In full and without alteration, write out the data below.

Recorded data Block Start

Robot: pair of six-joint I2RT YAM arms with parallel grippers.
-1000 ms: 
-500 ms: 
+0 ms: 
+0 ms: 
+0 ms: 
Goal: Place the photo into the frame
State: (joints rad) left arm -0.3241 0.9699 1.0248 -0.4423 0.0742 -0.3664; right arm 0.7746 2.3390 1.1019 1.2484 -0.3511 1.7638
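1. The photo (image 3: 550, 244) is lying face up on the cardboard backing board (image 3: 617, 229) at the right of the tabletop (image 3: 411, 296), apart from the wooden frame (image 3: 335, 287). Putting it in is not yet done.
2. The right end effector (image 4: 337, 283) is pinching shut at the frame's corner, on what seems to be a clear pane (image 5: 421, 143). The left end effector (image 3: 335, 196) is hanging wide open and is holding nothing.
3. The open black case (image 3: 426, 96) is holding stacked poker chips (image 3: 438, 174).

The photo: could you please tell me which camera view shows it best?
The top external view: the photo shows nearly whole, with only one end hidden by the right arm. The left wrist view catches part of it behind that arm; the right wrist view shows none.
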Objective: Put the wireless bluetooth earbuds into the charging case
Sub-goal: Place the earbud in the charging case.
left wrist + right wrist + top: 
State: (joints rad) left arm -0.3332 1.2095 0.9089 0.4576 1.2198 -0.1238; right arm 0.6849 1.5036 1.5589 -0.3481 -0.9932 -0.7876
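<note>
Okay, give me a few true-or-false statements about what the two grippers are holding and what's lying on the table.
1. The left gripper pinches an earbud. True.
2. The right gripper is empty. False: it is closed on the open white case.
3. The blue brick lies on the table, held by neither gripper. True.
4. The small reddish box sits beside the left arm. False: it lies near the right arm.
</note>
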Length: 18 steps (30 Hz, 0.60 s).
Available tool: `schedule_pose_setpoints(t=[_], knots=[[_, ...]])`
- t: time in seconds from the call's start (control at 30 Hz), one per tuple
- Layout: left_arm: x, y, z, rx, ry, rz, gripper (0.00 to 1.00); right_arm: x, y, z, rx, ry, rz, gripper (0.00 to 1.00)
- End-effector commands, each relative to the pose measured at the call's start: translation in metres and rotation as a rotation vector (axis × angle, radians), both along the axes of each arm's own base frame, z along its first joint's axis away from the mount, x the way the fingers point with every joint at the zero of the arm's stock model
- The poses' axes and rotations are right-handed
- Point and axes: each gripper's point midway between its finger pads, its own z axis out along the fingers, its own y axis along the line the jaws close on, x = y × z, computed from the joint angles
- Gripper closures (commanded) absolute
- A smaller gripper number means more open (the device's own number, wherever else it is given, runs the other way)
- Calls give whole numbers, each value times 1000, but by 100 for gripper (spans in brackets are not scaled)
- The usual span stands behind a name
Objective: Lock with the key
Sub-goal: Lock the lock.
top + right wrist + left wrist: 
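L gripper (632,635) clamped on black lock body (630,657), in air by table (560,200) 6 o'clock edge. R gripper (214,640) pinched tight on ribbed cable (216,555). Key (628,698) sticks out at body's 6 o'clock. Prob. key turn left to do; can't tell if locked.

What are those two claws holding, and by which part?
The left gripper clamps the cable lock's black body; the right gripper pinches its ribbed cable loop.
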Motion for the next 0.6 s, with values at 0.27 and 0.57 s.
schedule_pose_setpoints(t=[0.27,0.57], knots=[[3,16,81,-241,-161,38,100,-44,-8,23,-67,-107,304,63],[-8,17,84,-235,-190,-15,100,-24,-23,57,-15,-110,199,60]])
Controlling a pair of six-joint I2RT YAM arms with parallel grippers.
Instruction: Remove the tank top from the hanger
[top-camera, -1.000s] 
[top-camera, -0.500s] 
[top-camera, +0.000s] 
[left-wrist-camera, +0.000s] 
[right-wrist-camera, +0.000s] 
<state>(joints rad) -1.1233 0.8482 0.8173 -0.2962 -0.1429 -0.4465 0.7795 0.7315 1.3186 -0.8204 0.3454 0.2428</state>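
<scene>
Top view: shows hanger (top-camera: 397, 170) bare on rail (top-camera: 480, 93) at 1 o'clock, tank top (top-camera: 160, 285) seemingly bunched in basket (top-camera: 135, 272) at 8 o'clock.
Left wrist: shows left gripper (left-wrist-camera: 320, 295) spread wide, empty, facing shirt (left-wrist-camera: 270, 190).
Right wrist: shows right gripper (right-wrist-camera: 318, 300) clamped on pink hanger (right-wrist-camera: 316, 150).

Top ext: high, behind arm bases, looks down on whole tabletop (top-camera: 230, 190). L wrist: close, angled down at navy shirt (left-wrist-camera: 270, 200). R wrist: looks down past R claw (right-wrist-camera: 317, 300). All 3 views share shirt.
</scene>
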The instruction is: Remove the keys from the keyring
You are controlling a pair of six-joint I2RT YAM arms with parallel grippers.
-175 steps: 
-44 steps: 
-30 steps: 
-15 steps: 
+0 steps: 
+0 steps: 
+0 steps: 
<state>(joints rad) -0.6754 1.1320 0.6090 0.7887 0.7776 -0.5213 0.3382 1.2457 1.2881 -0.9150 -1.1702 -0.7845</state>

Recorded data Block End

Output of the exercise:
Robot: pair of six-joint I2RT YAM arms with parallel grippers.
-1000 ms: 
-500 ms: 
+0 ms: 
+0 ms: 
+0 ms: 
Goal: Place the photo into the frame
State: (joints rad) left arm -0.3241 0.9699 1.0248 -0.4423 0.0742 -0.3664; right arm 0.7746 2.3390 1.1019 1.2484 -0.3511 1.7638
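1. The photo (image 3: 550, 244) is lying face up on the cardboard backing board (image 3: 617, 229) at the right of the tabletop (image 3: 411, 296), apart from the wooden frame (image 3: 335, 287). Putting it in is not yet done.
2. The right end effector (image 4: 337, 283) is pinching shut at the frame's corner, on what seems to be a clear pane (image 5: 421, 143). The left end effector (image 3: 335, 196) is hanging wide open and is holding nothing.
3. The open black case (image 3: 426, 96) is holding stacked poker chips (image 3: 438, 174).

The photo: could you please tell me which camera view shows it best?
The top external view: the photo shows nearly whole, with only one end hidden by the right arm. The left wrist view catches part of it behind that arm; the right wrist view shows none.
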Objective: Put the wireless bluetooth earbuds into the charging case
Sub-goal: Place the earbud in the charging case.
left wrist + right wrist + top: 
State: (joints rad) left arm -0.3332 1.2095 0.9089 0.4576 1.2198 -0.1238; right arm 0.6849 1.5036 1.5589 -0.3481 -0.9932 -0.7876
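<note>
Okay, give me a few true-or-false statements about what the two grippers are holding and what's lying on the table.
1. The left gripper pinches an earbud. True.
2. The right gripper is empty. False: it is closed on the open white case.
3. The blue brick lies on the table, held by neither gripper. True.
4. The small reddish box sits beside the left arm. False: it lies near the right arm.
</note>
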Length: 18 steps (30 Hz, 0.60 s).
Available tool: `schedule_pose_setpoints(t=[_], knots=[[_, ...]])`
- t: time in seconds from the call's start (control at 30 Hz), one per tuple
- Layout: left_arm: x, y, z, rx, ry, rz, gripper (0.00 to 1.00); right_arm: x, y, z, rx, ry, rz, gripper (0.00 to 1.00)
- End-effector commands, each relative to the pose measured at the call's start: translation in metres and rotation as a rotation vector (axis × angle, radians), both along the axes of each arm's own base frame, z along its first joint's axis away from the mount, x the way the fingers point with every joint at the zero of the arm's stock model
- The poses' axes and rotations are right-handed
- Point and axes: each gripper's point midway between its finger pads, its own z axis out along the fingers, its own y axis along the line the jaws close on, x = y × z, computed from the joint angles
- Gripper closures (commanded) absolute
- A smaller gripper number means more open (the device's own number, wherever else it is given, runs the other way)
- Calls give whole numbers, each value times 1000, but by 100 for gripper (spans in brackets are not scaled)
- The usual span stands behind a name
Objective: Lock with the key
Sub-goal: Lock the lock.
top + right wrist + left wrist: 
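L gripper (632,635) clamped on black lock body (630,657), in air by table (560,200) 6 o'clock edge. R gripper (214,640) pinched tight on ribbed cable (216,555). Key (628,698) sticks out at body's 6 o'clock. Prob. key turn left to do; can't tell if locked.

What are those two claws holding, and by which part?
The left gripper clamps the cable lock's black body; the right gripper pinches its ribbed cable loop.
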Motion for the next 0.6 s, with values at 0.27 and 0.57 s.
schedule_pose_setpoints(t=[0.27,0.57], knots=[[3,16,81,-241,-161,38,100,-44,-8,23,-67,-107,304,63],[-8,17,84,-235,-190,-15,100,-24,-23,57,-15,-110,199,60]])
Controlling a pair of six-joint I2RT YAM arms with parallel grippers.
Instruction: Remove the tank top from the hanger
[top-camera, -1.000s] 
[top-camera, -0.500s] 
[top-camera, +0.000s] 
[left-wrist-camera, +0.000s] 
[right-wrist-camera, +0.000s] 
<state>(joints rad) -1.1233 0.8482 0.8173 -0.2962 -0.1429 -0.4465 0.7795 0.7315 1.3186 -0.8204 0.3454 0.2428</state>
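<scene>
Top view: shows hanger (top-camera: 397, 170) bare on rail (top-camera: 480, 93) at 1 o'clock, tank top (top-camera: 160, 285) seemingly bunched in basket (top-camera: 135, 272) at 8 o'clock.
Left wrist: shows left gripper (left-wrist-camera: 320, 295) spread wide, empty, facing shirt (left-wrist-camera: 270, 190).
Right wrist: shows right gripper (right-wrist-camera: 318, 300) clamped on pink hanger (right-wrist-camera: 316, 150).

Top ext: high, behind arm bases, looks down on whole tabletop (top-camera: 230, 190). L wrist: close, angled down at navy shirt (left-wrist-camera: 270, 200). R wrist: looks down past R claw (right-wrist-camera: 317, 300). All 3 views share shirt.
</scene>
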The instruction is: Remove the keys from the keyring
You are controlling a pair of six-joint I2RT YAM arms with parallel grippers.
-175 steps: 
-44 steps: 
-30 steps: 
-15 steps: 
+0 steps: 
+0 steps: 
+0 steps: 
<state>(joints rad) -0.6754 1.1320 0.6090 0.7887 0.7776 -0.5213 0.3382 1.2457 1.2881 -0.9150 -1.1702 -0.7845</state>

Nothing else is needed to complete the answer.